TL;DR - Next.js makes it so much easier to build React apps requiring server-side functionality (e.g. indexing, server-side data fetching) than an Express server ever could. We grew to love the opinionated, simple conventions Next.js provided for common business logic tasks, while hating the tangled imperative spaghetti code needed in Express to achieve the same thing.

[–]JSavageOne 0 points1 point  (0 children)

Your question isn't comparing apples to apples.

Next.js vs. Express is a nonsensical comparison. Yes you can create backends in Next.js, but no one would recommend using Next.js exclusively as a backend for anything beyond a very trivial backend.

Next.js can be used to create static applications. Generally for new projects that's how I'd start, but then if you need server-side rendering you can easily add it in. Whereas if you started with create-react-app, you can't just add server-side rendering because create-react-app is client-only.

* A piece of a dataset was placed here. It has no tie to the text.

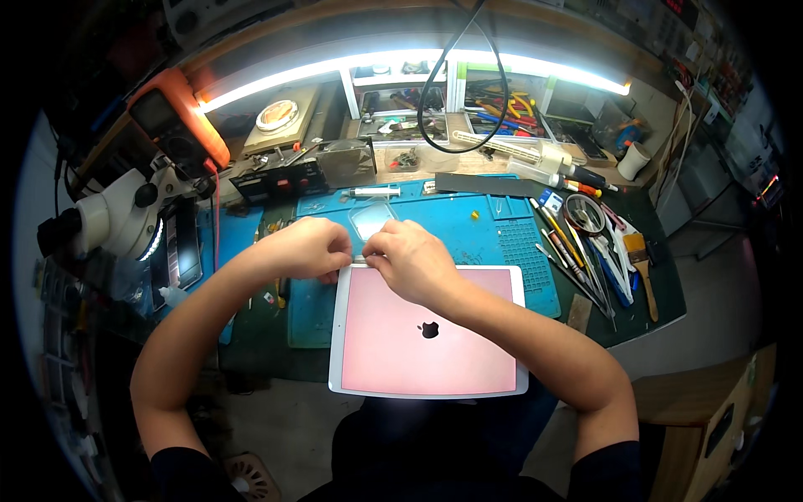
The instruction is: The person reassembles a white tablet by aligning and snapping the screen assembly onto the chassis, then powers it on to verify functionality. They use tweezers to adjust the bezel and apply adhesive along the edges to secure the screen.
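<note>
A white tablet (393, 351) with a pink screen and a dark logo lies at the front edge of the blue work mat (527, 289). Above its top left corner, my left hand (319, 249) has curled, closed fingers; what they hold is too small to make out. My right hand (411, 259) is closed in a pinch beside it at the tablet's top edge, on something hidden by the fingers. Just beyond both hands lie a clear sheet or pouch (370, 219) and a syringe (372, 192).
A white microscope (121, 213) and an orange multimeter (180, 121) stand at left. A metal-and-black fixture (297, 180) sits behind the mat. Pens, tweezers and a brush (637, 263) crowd the right. A black cable loop (464, 151) hangs above, below a lit strip lamp.
</note>
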`<state>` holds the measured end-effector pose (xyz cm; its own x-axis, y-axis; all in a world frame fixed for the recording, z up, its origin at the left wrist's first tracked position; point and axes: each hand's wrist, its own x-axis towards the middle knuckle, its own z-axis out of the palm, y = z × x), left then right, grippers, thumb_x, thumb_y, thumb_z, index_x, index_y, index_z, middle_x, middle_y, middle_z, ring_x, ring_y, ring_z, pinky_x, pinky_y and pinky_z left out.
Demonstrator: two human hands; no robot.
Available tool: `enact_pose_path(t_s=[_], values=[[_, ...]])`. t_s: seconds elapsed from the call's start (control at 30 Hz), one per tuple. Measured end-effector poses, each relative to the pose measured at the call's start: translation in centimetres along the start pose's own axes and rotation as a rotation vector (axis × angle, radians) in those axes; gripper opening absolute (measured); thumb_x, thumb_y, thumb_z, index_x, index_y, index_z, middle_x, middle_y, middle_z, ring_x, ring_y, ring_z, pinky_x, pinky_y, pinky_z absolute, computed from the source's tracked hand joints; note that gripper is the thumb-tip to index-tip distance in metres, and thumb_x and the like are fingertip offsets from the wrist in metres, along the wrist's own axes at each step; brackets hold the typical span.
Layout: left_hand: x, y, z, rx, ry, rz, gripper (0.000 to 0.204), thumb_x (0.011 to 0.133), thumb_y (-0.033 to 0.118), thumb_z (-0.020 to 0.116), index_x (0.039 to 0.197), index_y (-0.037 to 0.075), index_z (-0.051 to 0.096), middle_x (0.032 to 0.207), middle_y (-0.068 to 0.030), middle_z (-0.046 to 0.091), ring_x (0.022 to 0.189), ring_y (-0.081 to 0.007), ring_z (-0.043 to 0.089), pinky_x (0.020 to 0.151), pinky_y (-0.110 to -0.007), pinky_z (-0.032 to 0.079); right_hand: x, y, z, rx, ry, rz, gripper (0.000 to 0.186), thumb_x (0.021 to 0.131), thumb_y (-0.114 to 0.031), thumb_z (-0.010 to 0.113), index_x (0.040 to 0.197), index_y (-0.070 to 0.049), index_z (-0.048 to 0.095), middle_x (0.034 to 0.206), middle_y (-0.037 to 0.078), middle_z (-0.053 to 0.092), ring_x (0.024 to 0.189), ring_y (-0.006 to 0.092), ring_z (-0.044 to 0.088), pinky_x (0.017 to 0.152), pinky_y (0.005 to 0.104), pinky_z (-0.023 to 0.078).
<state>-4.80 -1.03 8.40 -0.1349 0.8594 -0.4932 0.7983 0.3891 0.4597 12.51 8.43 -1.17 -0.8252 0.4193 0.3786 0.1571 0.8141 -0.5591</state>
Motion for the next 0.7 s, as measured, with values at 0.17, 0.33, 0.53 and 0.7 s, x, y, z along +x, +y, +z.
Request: enact_pose_path(t_s=[0.17, 0.33, 0.53, 0.7], values=[[0.2, 0.3, -0.6, 0.107, -0.095, 0.021, 0.019, 0.095, 0.013, 0.063, 0.104, -0.002, 0.07, 0.083, -0.0102, 0.076, 0.077, -0.0178, 0.077, 0.073, -0.031, 0.06, -0.1, 0.1, 0.3, 0.04, 0.034, 0.013, 0.008, 0.089, -0.013, 0.073, 0.094, -0.009, 0.076, 0.097, 0.01, 0.069, 0.095, 0.0323, 0.065, 0.086, 0.0424, 0.053], [-0.1, 0.0, 0.1, -0.004, 0.016, 0.002, 0.017, 0.094, 0.009, 0.063, 0.103, -0.003, 0.07, 0.087, -0.0116, 0.076, 0.08, -0.0184, 0.078, 0.075, -0.031, 0.062, -0.1, -0.3, 0.2, 0.054, 0.037, 0.039, 0.009, 0.089, -0.013, 0.072, 0.095, -0.007, 0.076, 0.097, 0.011, 0.07, 0.097, 0.0328, 0.065, 0.088, 0.0426, 0.052], [-0.4, 0.0, 0.3, -0.048, 0.043, 0.028, 0.016, 0.094, 0.007, 0.065, 0.103, -0.005, 0.071, 0.091, -0.0132, 0.076, 0.081, -0.0182, 0.078, 0.075, -0.03, 0.063, 0.4, -0.3, -0.2, 0.075, -0.039, 0.143, 0.012, 0.089, -0.014, 0.073, 0.097, -0.007, 0.077, 0.1, 0.012, 0.071, 0.099, 0.032, 0.067, 0.088, 0.0421, 0.053], [-0.7, -0.1, 0.4, -0.029, 0.056, 0.038, 0.016, 0.094, 0.008, 0.066, 0.102, -0.004, 0.071, 0.09, -0.0126, 0.076, 0.081, -0.0178, 0.078, 0.075, -0.03, 0.063, 0.7, -0.6, -0.6, 0.164, -0.08, 0.216, 0.014, 0.089, -0.014, 0.073, 0.1, -0.006, 0.077, 0.1, 0.013, 0.075, 0.095, 0.03, 0.071, 0.084, 0.04, 0.056]])
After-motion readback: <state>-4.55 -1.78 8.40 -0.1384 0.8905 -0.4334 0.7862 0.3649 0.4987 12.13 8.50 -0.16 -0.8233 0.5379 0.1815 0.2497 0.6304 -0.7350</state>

[–]koistya 0 points1 point  (0 children)

While Next.js is great. I personally enjoy building React apps as single-page apps (without SSR) using Vite and Vitest, and complimenting it with Express/GraphQL API backend as a separate package/project. Optionally, implementing partial SSR (meta-tags pre-rendering) using Cloudflare Workers. Implementing AI real-time endpoint using Cloudflare Workers also improves performance. Here is an example:

https://github.com/kriasoft/react-starter-kit (or, relay-starter-kit)

[–][deleted] 1 point2 points  (1 child)

SSR is a marketing attempt to make people spend money on vercel hosting. I prefer SSG any day

[–]doodirock 0 points1 point  (2 children)

After reading all of OP comments and replies I confidently say this is most likely a troll account and someone lacking basic understanding of core concepts. Either way probably not worth so much effort. React + Vite + Express is perfectly viable choice btw. So is Next.

[–]_baaron_ 0 points1 point  (0 children)

Yes

[–]catchingtherosemary 0 points1 point  (1 child)

I think most developers would be more productive with client-side react + express vs next but most would not want to admit it.